What was it like working with Dr. Ricardo Henao?
Working with Ricardo Henao was great. He is incredibly knowledgeable about machine learning and its applications, and all around a very good mentor to work with. It is strange how I have never met him face-to-face, though, despite working together for almost a year.
Looking at my previous experience of working with transcriptomic and other next generation sequencing data formats, Dr. Henao encouraged me to cultivate my idea of predicting disease states for patients that have COVID-19 and other upper respiratory infections. I ended up working on the project all summer and continued throughout the school year as well. With his help, I was able to submit a podium presentation abstract to AMIA by August 2020 and am thrilled to have had the opportunity of presenting at the AMIA 2021 Virtual Informatics Summit.
Can you shed some light on your research?
Given the state of global disease today, I wanted to draw attention to the applications of machine learning algorithms to diseases like COVID-19, specifically trying to use these algorithms to predict patient disease state. We looked at four upper respiratory infections (including COVID-19) in our study.
Symptoms of these acute upper respiratory infections are not specific. This means that patients that are infected with these pathogens can present overlapping symptoms, which can make it difficult for physicians and doctors to perform targeted therapy and optimize diagnosis/treatment for these patients. Given that clinical signs and symptoms of such infections are not pathogen-specific, the goal of our project was to essentially enable targeted therapy by building pathogen-specific, multi-disease predictive models. These predictive models should be able to preemptively predict whether a patient has a certain disease, using only the patient’s gene expression. This will enable a better understanding of how these infections cause differentiated responses in patients, which will illuminate valuable information about these diseases and how we can effectively treat them.

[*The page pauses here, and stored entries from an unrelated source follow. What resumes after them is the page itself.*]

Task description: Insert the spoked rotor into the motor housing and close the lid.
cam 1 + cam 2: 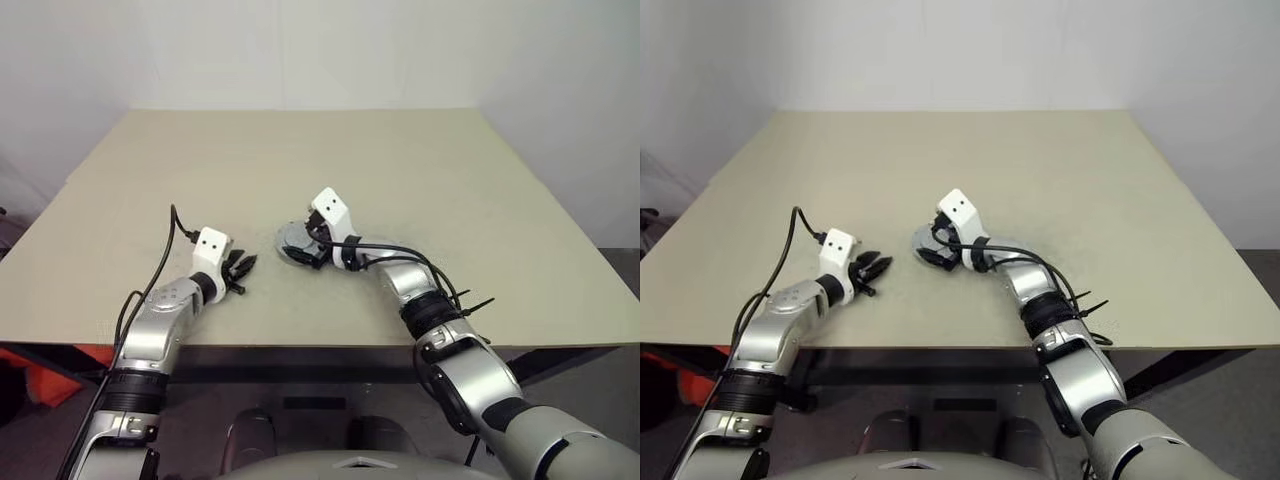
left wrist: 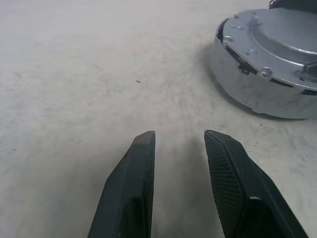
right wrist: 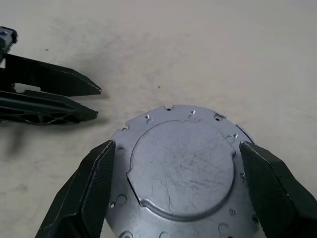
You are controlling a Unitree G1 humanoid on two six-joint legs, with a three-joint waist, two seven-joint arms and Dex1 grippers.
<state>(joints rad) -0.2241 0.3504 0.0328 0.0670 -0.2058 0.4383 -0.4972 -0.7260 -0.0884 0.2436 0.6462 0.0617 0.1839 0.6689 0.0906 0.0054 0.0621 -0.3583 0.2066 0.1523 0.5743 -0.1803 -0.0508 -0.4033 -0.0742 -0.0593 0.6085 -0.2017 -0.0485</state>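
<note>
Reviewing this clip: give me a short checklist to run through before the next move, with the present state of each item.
1. Flat grey notched metal lid sits on the squat silver-grey motor housing: ok.
2. Right tool stands wide, one finger at each side of the lid: ok.
3. Right fingers actually pressing the rim: cannot tell.
4. Left tool is apart from the housing, fingers parted, nothing between them: ok.
5. Spoked rotor inside the housing: cannot tell, the lid covers it.
6. Beige table around the housing is free of loose parts: ok.

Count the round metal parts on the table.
1: the motor housing with the lid on it, mid-table between the right gripper's fingers. Smaller parts may be hidden inside.
</note>
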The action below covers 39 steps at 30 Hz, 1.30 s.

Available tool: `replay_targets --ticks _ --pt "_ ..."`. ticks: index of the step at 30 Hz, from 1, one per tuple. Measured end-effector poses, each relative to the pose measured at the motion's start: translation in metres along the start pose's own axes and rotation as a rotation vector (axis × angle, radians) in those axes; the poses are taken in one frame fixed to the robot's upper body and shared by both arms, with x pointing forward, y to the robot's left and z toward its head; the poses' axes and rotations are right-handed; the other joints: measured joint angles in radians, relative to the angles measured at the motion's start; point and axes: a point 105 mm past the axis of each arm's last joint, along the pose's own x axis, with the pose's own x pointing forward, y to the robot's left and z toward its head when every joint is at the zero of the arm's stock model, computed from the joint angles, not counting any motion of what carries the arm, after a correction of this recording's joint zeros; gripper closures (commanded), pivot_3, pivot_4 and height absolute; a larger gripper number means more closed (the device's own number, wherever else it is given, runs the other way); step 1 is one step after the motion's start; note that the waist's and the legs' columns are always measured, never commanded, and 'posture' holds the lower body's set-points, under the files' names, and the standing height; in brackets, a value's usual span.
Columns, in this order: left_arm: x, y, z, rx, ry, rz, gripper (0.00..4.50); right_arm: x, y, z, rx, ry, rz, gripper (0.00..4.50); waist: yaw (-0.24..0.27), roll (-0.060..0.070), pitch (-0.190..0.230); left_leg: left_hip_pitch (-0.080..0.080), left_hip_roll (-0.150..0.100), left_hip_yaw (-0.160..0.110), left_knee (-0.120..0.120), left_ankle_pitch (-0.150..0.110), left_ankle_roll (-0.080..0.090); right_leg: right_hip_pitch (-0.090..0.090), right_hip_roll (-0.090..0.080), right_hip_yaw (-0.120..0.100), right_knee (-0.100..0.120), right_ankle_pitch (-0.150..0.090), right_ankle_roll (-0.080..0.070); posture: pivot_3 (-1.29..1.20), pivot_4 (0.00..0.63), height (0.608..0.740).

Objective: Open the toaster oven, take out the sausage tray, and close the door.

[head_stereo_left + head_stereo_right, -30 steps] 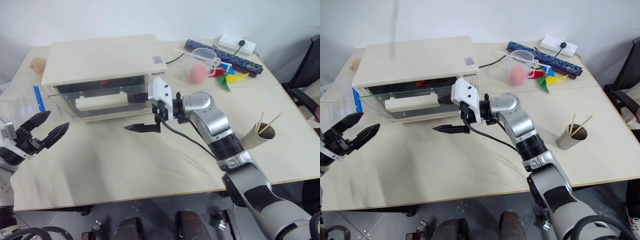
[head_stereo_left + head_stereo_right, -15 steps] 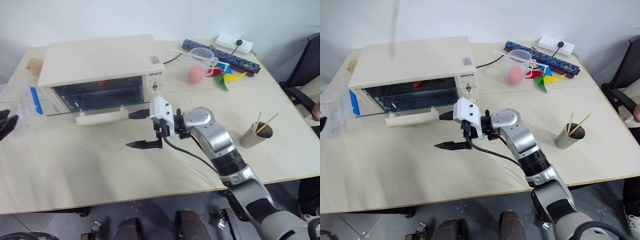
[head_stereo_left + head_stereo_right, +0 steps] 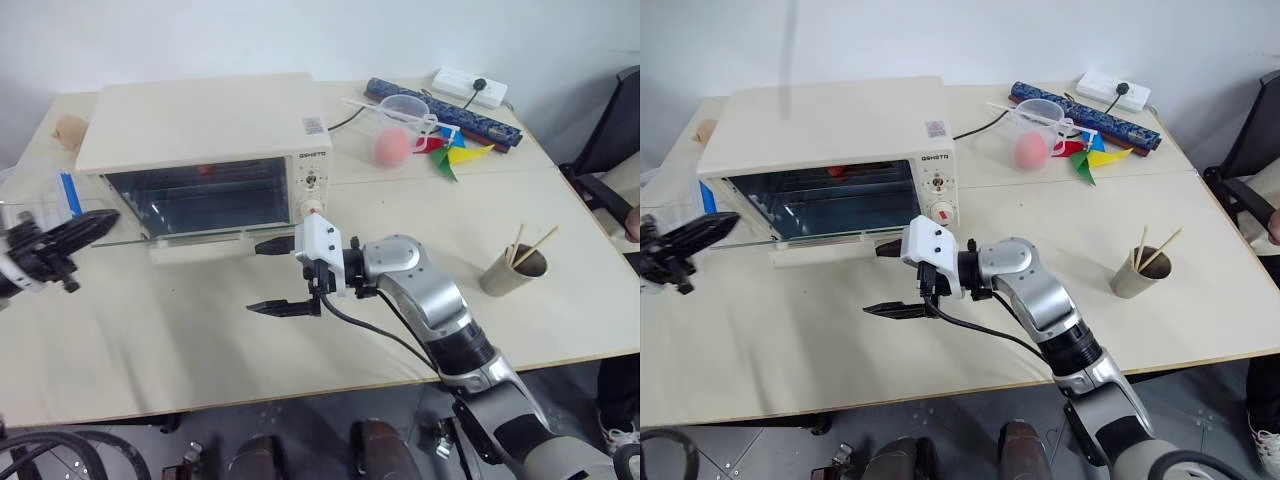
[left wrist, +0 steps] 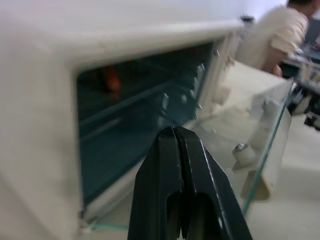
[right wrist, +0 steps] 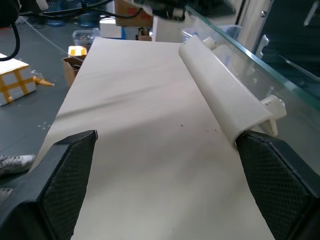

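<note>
The cream-white toaster oven [image 3: 200, 120] stands at the table's back left. Its glass door [image 3: 140, 232] lies open and level, the bar handle [image 3: 200, 247] at its front edge. Something red, likely the sausage [image 3: 837, 170], shows deep in the dark interior; I cannot make out the sausage tray there. My left gripper [image 3: 62, 236] is shut and empty beside the door's left corner, and in the left wrist view its fingertips [image 4: 175, 134] point into the oven mouth. My right gripper [image 3: 277, 276] is open just right of the handle [image 5: 220, 100], holding nothing.
A clear plastic box with a blue clasp [image 3: 55, 195] sits left of the oven. At the back right are a measuring cup holding a pink ball [image 3: 398, 128], a pinwheel [image 3: 455, 155] and a power strip [image 3: 470, 86]. A paper cup of sticks [image 3: 510, 265] stands at the right.
The door has dropped from partly open to flat. My left gripper has shut and now sits by the door's left corner. My right gripper has come down and back off the handle.
</note>
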Motion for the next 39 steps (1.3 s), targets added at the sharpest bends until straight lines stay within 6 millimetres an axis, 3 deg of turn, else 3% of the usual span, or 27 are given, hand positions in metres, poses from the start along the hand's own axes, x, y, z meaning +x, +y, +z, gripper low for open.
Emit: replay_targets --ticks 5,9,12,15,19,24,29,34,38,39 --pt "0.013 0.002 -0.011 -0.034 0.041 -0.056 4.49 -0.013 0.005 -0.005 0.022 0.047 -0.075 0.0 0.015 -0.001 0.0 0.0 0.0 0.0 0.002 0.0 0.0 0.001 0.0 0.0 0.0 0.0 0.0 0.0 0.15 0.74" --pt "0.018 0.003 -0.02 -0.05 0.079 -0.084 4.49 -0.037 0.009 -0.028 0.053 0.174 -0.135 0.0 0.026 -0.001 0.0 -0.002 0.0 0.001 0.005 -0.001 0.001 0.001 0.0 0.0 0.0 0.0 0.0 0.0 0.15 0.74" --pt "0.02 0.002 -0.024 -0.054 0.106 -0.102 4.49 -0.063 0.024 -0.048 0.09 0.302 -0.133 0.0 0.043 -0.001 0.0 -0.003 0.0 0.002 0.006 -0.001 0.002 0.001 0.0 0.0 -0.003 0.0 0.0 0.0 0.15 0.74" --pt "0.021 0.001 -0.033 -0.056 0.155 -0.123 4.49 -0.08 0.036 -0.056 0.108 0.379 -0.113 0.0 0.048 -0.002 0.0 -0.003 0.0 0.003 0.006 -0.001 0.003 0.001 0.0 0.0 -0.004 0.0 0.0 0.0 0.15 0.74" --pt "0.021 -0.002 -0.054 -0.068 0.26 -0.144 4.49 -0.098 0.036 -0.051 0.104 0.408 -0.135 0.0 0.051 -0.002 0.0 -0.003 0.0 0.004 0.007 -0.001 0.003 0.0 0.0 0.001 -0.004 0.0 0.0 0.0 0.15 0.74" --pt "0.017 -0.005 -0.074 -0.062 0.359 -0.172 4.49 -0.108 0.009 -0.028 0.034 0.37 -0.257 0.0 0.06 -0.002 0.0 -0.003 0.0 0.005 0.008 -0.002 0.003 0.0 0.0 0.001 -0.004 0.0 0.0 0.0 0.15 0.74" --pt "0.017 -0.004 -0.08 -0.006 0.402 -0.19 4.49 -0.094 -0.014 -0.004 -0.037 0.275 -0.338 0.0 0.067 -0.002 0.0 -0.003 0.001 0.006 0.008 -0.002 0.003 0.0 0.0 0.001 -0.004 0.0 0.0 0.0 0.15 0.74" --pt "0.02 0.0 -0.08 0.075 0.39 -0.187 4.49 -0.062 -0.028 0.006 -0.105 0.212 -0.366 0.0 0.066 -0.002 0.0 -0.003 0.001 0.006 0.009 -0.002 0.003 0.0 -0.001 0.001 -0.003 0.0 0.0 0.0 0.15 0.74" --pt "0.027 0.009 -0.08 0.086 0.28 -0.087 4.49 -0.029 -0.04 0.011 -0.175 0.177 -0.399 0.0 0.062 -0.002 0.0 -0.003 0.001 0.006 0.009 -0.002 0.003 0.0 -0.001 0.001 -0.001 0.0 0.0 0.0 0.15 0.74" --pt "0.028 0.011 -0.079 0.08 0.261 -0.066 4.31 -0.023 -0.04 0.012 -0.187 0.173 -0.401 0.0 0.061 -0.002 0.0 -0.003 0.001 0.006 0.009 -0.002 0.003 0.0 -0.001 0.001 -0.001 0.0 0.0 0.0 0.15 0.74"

Can you briefly touch upon the key findings?
Results from our study confirm the potential for robust multi-class disease state predictive models using representation learning methods. We were able to build simpler models that had very strong levels of performance. These simpler models are more interpretable, and more likely to perform well when deployed in the real-world.
What experiments or studies could be done to build on your work and to address unanswered questions?
While this project was done mainly in the realm of model building, we believe future work should emphasize the understanding of the biological relevance of the findings in the study.
We are currently furthering the results of this study, specifically looking into the biological intuition of the model’s class discrimination capabilities and investigating how these findings can further our understanding of the differentiation between these acute upper respiratory infections.
Anything else you’d like to add?
I would like to thank the Center for Applied Genomics and Precision Medicine at Duke University for providing the data that we used in this project. I would also like to thank Dr. Ricardo Henao, Shelley Rusincovitch, and the Duke +DS program for their role in advising and overseeing this project.